We returned late.  The young moon, lying in the lap of the old one, was superintending the brilliant sunset over Capri, as we passed the last point commanding it; and the light, fading away, left us stumbling over the rough path among the hills, darkened by the high walls.  We were not sorry to emerge upon the crest above the Massa road.  For there lay the sea, and the plain of Sorrento, with its darkening groves and hundreds of twinkling lights.  As we went down the last descent, the bells of the town were all ringing, for it was the eve of the fete of St.

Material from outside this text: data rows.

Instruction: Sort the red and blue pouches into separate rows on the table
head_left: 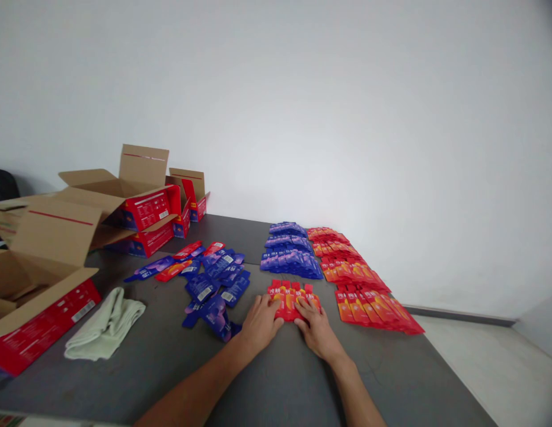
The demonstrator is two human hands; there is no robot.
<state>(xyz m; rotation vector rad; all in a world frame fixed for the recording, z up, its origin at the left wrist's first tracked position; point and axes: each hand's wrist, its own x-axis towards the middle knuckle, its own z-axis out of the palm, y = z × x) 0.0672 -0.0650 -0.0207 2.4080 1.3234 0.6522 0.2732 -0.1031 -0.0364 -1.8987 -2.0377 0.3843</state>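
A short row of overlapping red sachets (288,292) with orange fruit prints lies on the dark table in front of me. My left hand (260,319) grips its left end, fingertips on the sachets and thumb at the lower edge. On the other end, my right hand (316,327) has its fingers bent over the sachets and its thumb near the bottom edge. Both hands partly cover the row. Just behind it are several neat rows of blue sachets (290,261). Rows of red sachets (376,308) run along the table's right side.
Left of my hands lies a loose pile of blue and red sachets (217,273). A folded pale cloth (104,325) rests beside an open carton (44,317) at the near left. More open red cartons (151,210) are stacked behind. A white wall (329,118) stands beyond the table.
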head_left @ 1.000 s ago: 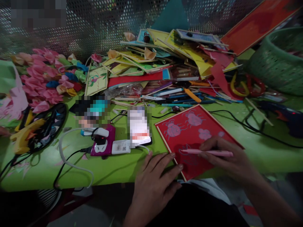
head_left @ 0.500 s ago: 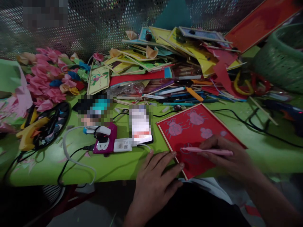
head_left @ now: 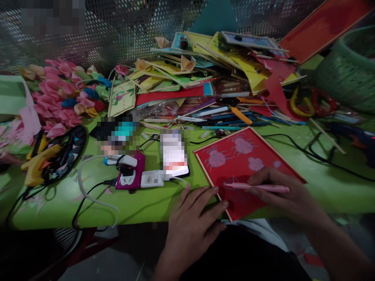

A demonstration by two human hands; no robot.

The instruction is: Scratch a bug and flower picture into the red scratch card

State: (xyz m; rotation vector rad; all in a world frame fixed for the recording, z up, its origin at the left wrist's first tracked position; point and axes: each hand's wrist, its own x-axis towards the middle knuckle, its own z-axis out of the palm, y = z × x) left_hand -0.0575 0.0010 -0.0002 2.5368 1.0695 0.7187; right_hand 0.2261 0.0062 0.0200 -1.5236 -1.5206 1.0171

Antonino.

CAPRI

Cap, signor?  Good day for Grott.”  Thus spoke a mariner, touching his Phrygian cap.  The people here abbreviate all names.  With them Massa is Mas, Meta is Met, Capri becomes Cap, the Grotta Azzurra is reduced familiarly to Grott, and they even curtail musical Sorrento into Serent.

Shall we go to Capri?  Should we dare return to the great Republic, and own that we had not been into the Blue Grotto?  We like to climb the steeps here, especially towards Massa, and look at Capri.  I have read in some book that it used to be always visible from Sorrento.  But now the promontory has risen, the Capo di Sorrento has thrust out its rocky spur with its ancient Roman masonry, and the island itself has moved so far round to the south that Sorrento, which fronts north, has lost sight of it.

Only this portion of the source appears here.